▶ _Exercise instructions_
Your answer should be the lines of the listing that contain the word "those".
(Provided data Opens)
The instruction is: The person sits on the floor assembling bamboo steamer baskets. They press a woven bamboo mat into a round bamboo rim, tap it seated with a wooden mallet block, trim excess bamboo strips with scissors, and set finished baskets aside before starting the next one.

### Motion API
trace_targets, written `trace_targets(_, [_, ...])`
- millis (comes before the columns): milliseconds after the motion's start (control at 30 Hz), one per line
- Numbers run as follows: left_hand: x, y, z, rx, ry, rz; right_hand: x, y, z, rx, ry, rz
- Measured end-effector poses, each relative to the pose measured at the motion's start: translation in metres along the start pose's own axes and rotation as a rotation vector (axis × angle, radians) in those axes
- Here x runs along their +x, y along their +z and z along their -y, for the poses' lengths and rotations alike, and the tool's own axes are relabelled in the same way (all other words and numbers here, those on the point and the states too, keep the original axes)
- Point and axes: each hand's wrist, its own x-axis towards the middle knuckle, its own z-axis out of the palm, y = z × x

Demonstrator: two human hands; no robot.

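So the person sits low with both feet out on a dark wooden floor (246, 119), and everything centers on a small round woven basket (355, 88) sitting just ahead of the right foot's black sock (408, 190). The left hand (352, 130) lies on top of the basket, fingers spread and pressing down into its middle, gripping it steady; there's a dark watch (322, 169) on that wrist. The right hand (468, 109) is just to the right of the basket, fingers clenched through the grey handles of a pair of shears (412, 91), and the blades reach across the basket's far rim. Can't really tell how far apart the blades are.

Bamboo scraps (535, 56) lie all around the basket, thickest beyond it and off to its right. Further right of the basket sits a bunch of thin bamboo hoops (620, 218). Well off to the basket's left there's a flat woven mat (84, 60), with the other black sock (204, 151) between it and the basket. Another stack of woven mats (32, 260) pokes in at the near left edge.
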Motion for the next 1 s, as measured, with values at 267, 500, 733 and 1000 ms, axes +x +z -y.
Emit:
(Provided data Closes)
▶ _Problem solution_
- Measured end-effector poses, each relative to the pose measured at the motion's start: translation in metres along the start pose's own axes and rotation as a rotation vector (axis × angle, radians) in those axes
- Here x runs along their +x, y along their +z and z along their -y, for the poses' lengths and rotations alike, and the tool's own axes are relabelled in the same way (all other words and numbers here, those on the point and the states too, keep the original axes)

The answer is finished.